◆ Work instruction: Lines from the listing below that contain the string "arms" are to be reported.

◆ Source data:
§ §

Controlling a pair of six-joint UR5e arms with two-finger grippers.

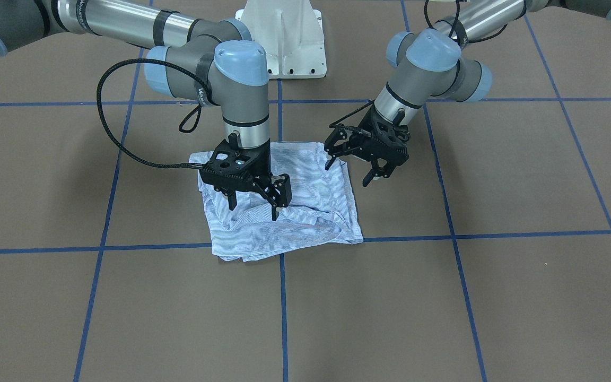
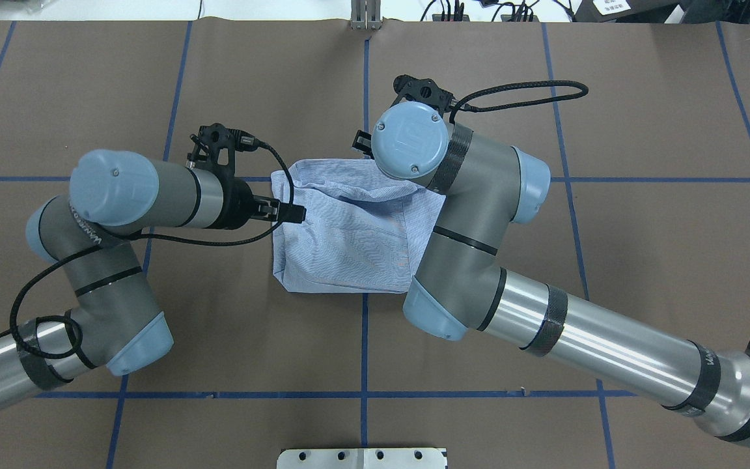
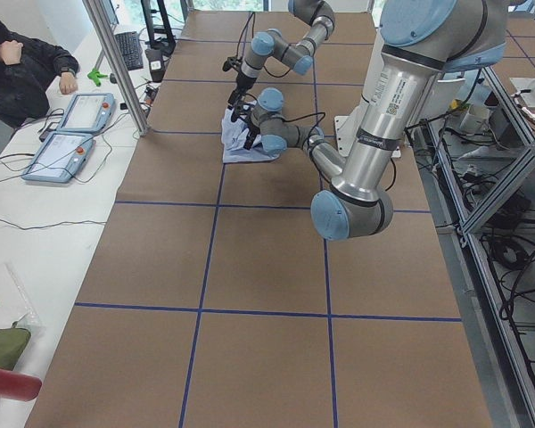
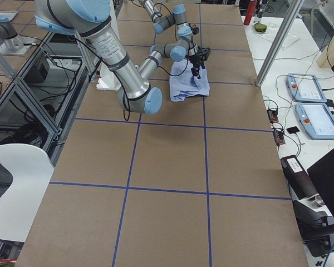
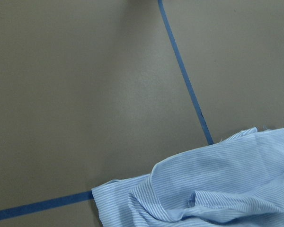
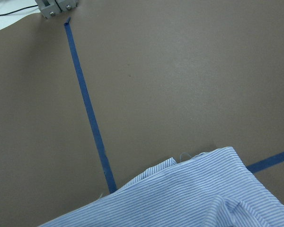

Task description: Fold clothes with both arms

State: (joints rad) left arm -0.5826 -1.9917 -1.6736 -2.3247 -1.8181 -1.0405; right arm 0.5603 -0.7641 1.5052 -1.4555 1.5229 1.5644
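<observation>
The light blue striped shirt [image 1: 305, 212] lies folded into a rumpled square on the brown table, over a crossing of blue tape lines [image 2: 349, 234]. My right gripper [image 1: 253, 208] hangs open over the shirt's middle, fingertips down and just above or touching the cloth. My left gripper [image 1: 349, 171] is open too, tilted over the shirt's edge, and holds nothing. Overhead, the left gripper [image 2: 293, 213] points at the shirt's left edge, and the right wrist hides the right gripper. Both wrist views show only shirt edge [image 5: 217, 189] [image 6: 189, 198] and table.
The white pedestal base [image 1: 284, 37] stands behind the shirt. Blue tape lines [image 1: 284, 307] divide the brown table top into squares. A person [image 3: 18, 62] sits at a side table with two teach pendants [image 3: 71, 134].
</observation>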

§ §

◆ Reply to the exercise:
Controlling a pair of six-joint UR5e arms with two-finger grippers.
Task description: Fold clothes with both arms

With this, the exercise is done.